The first in her family to graduate from college, Paula Woodall earned two degrees from NC State: a bachelor’s of science in agronomy in 1986 and a master’s of science management (now the MBA) in 1998.
Today, she has a lot of titles.
Paula is a senior vice president in agribusiness development with First Citizens Bank, where she helps farmers grow their operations. She is past president of the CALS Alumni and Friends Society Advisory Board, 4-H volunteer and Boy Scouts leader.
Paula is a trailblazer, a hard worker, and a proud mother of two.
Above all, she is a force of nature.
What led you to NC State?
I grew up on a family farm, and I knew that I was going to study agriculture. But my guidance counselor didn’t encourage me to do that, because at that time, they encouraged women to go to women’s colleges. But I wanted to go to NC State. So I came up to Raleigh and got my own application, sent it in, got accepted, and was the first person in my family to get a college degree.
Why did you choose to study agriculture?
My goal was to go back and farm, but there were three of us kids right behind each other. In my final year at State, all three of us were in college … at State actually. I got a four-year degree, and my brother and sister each got two-year degrees. So they were earmarked to go back to the farm.
It was the mid-80s, and the economy was not great. We had enough sense to know that the farm would not support us all. I had a different degree, which was marketable, and Tar Heel Farm Credit wanted me. That was my first job out of college.
Our farm is still in operation today. My brother and sister are the managers. I’m kind of a behind-the-scenes person.
Where has your career path taken you?
I worked for Farm Credit for sixteen-and-a-half years. I did loans, I learned how to be an appraiser. I am a general licensed appraiser for the state of North Carolina, so I can do commercial appraisals. Farm Credit has a great training program. They prepared us to handle any situation from the weakest to the strongest. I got to move all over southeastern North Carolina with Farm Credit, and then an opportunity developed with First Citizens Bank.
I started out in Sampson County, and they started expanding my territory and kept expanding it to the point where we are right now, at 33 counties east of I-95. I go around to all of the branches and work with the various account officers. I bring expertise on agriculture, especially swine and poultry loans, because there’s a whole lot they don’t know about that. Getting those loans set up right is a benefit not only to the bank but also to the farmer. If you get those set up right, the farmer is going to be successful.
How did your experience at NC State help prepare you for your career?

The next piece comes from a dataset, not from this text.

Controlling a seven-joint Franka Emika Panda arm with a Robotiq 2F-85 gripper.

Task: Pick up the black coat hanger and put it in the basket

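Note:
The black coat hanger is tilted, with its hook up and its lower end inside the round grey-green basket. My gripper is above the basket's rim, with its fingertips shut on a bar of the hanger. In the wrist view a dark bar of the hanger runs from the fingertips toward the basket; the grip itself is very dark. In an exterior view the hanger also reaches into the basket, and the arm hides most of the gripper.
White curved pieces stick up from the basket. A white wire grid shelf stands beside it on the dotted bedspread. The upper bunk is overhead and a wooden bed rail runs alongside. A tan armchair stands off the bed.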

It helped me develop my social and interpersonal skills. To get my master’s degree, I’d drive from Pender County after work two days a week to take classes on campus at night. That was before we really had a lot of online options. I had to do it the old-fashioned way, the hard way. But I was told in order to advance in finance, I needed a master’s degree. Otherwise I was as far as I could go. I hadn’t done everything I could do for my clientele, so I knew I had to step up and advance again and do more for them. I believe you have to position yourself where you need to be to help more people. And right now I’m in a position where I can help people throughout eastern North Carolina.
What’s your favorite part of your job?
Visiting with the farmers … being out, seeing what they do, advising them on how to do it better. Taking the products I have and helping them enhance their operations.
Why has it been important to you to stay connected to the college through your service on the Alumni and Friends Society board?
I was very active when I was a student here. I was president of the Agronomy Club, I was in Alpha Zeta, I was in the Gamma Sigma Delta honor society. I was involved in just about everything, and it was fun.
I came from a small town and hadn’t really been anywhere, so when I came to Raleigh that was a big move. I had to come here and figure it all out. I believe it’s important to give back to the university, either as time or money or both. As you advance in your career, you’re able to start giving back money, but when you’re just starting out, about the only thing you can do is give your time because you’re trying to build things up. Giving back in any way I can is important to me.
You’re a big believer in youth development programs like 4-H and FFA. Why is that?
Lots of people think these organizations are just about farming, but that’s not true. The biggest thing they do is teach leadership. They also teach great interpersonal and social skills. I’m also a Boy Scout leader. I serve on the advancement committee, which is for the whole county, and I interview young men who want to be Eagles. Boy Scouts, 4-H, FFA … it all ties together. They introduce kids to the different careers they can explore.
What advice would you give a student just starting out in CALS?
Get in there. Get involved. The academic piece is important, but learning what you need to be career-ready is what you’re here for. And that means the interpersonal skills, the networking skills, the leadership skills that come with everything outside the classroom. That makes for a full experience.